I’ve been following many of your articles and readers’ letters since my return to Shetland in March.
Virus aside, the issues around the economy in its various guises and utilities dominate a great deal of discussion. Much of the discussion takes place, it seems, within the current very flawed economic paradigm, which ultimately sucks profit out of Shetland in many ways, including through the energy and communications utilities sectors.
This will not change as a consequence of Viking Energy, where the investment income will be undermined by continuing rises in the cost of energy, renewable or otherwise.
If we were to step outside the current economic paradigm and approach Shetland’s economy from sustainability principles and practices – which would take the social and environmental needs of the islands as equally important – it strikes me that huge sustainability gains could be made by adopting sustainable (as well as ethical) economic investment measures.
The combined public and private wealth of Shetland is not unsubstantial and if it was to be invested locally for the public good – rather than has been the case for private gain both within and outwith the islands – a more virtuous and self-sustaining economy could be the outcome.
First and foremost the SIC reserve and pension funds and the Shetland Charitable Trust funds could be invested more locally rather than through the FTSE (not in the likes of Viking Energy, which is far from locally owned, controlled and the lions share of its profits, like the energy through the inter-connector will flow south).
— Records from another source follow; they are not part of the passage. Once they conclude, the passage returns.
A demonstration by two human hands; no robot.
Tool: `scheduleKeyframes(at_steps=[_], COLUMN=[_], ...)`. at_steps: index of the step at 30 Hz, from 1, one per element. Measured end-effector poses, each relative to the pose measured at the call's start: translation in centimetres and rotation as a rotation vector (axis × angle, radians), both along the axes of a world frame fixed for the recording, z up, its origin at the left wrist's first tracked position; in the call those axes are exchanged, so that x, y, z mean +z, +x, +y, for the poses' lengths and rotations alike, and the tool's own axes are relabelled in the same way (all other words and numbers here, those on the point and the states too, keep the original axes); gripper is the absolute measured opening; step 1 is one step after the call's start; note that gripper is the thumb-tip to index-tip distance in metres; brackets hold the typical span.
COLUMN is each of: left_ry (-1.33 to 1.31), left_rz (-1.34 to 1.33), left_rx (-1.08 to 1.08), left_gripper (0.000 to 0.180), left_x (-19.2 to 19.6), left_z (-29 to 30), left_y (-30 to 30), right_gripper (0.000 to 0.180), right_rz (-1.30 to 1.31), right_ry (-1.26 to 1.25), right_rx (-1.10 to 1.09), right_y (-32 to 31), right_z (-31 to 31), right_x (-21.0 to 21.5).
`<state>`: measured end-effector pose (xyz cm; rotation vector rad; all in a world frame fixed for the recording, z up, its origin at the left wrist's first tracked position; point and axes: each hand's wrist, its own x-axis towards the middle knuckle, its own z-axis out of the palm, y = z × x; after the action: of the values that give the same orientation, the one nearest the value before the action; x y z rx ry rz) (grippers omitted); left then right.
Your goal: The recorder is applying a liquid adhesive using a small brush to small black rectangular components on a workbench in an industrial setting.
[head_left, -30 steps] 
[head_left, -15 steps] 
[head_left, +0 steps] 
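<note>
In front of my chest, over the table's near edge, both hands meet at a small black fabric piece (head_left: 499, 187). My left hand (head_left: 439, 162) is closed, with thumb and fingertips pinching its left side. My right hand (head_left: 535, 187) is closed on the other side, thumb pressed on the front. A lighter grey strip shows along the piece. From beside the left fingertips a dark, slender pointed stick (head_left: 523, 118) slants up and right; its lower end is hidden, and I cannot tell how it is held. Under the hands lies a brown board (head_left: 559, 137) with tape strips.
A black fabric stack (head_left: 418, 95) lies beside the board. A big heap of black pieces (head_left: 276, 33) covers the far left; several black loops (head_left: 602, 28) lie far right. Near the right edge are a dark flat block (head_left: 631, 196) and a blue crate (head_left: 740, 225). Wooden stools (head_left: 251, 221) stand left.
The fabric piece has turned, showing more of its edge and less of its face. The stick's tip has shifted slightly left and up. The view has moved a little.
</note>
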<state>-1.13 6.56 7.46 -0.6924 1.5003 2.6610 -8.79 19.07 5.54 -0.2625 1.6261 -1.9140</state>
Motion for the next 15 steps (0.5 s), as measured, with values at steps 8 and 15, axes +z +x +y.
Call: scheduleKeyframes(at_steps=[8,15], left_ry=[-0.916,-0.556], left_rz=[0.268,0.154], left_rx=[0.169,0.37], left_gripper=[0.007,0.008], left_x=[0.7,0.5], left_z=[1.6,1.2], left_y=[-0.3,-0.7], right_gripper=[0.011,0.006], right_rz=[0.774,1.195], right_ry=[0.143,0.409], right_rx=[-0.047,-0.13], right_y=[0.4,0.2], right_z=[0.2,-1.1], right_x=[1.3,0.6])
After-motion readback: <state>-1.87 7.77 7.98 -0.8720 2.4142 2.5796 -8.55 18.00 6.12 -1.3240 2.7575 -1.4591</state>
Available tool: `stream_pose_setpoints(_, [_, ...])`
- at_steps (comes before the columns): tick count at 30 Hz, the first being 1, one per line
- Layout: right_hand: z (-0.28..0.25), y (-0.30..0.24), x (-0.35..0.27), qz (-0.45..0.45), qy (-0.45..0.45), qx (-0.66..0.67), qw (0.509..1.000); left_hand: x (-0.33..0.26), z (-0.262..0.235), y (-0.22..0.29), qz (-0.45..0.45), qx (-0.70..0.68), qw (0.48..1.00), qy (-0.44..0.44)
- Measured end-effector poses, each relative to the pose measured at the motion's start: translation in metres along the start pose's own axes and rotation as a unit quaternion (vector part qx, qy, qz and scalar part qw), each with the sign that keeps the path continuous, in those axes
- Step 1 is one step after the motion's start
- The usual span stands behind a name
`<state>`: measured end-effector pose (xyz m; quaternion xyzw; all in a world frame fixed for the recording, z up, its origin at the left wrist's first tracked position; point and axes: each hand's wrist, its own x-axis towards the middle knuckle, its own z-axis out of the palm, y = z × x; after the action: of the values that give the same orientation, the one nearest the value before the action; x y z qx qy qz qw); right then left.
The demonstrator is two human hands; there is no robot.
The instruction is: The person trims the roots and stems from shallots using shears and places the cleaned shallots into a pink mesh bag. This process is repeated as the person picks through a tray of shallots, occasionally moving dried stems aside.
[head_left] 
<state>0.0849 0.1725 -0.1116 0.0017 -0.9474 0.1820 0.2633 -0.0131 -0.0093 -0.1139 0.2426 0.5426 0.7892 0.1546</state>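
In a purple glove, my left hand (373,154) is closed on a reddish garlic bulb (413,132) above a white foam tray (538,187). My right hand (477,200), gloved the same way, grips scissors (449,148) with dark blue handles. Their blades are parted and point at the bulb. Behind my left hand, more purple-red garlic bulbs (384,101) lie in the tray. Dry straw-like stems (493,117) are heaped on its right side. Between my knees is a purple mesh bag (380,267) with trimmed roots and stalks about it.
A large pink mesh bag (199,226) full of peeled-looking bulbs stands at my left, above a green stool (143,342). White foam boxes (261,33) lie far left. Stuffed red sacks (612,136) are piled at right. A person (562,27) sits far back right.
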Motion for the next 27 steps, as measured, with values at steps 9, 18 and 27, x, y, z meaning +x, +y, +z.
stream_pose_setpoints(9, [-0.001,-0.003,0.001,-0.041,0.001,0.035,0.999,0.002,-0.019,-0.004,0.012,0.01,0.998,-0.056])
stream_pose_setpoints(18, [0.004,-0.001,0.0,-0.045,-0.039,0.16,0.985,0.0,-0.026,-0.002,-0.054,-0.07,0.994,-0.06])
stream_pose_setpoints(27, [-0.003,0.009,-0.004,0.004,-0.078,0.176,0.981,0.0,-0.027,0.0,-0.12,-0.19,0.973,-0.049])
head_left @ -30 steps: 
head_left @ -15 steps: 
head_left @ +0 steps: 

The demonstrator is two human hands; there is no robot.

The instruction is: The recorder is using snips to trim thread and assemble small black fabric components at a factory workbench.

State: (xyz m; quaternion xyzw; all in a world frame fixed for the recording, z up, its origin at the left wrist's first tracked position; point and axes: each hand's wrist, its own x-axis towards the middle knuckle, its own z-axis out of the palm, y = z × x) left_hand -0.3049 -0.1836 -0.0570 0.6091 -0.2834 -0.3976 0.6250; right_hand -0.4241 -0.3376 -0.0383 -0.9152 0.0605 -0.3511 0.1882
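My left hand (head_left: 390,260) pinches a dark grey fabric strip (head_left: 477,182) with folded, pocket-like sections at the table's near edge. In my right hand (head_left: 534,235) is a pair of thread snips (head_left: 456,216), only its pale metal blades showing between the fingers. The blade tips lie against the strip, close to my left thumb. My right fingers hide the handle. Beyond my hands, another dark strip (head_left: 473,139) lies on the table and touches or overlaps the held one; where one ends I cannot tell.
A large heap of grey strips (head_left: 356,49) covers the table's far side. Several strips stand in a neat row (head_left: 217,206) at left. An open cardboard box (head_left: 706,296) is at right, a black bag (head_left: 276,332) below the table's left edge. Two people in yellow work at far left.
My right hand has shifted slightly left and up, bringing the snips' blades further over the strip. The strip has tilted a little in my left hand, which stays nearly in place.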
As John Tulloch has admirably pointed out in your letters page the energy sector, at least in the long term, is best served by tackling energy poverty in the islands. (The carbon neutral gas-powered station solution, although relatively short-term, is a better solution economically and environmentally than SSE’s ‘big wind’, although the profits from the gas power station, I assume, would also leave the islands.)
The private housing and food markets in Shetland are also both sources of huge economic problems, where in food, huge profits leave Shetland via Tesco and the Co-op. The same could be said of banking too.
The private rented (second and third) home sector in Shetland is nothing short of a scandal, where clear exploitation within the islands is rife. To add to this a boom in off island home ownership looks increasingly likely, one of the death knells of any community.
Ownership of telecomms/ broadband locally would also save the islands a fortune in the long term.
Can anyone explain to me why the SIC councillors and our Westminster and Holyrood representatives are not capable of coming together to research and developing a more sustainable approach to the Shetland economy based on its current combined public and private wealth?
As a postscript to the sustainable investment debate, any proposed potential investment of Shetland Charitable Trust funds into a local scanner for example is wholly inappropriate and wasteful.
Beyond a cost benefit analysis, no one has proven the case in terms of the health benefits. Half a million pounds would be better spent localising food production and improving diet, with much better and sustainable public health outcomes.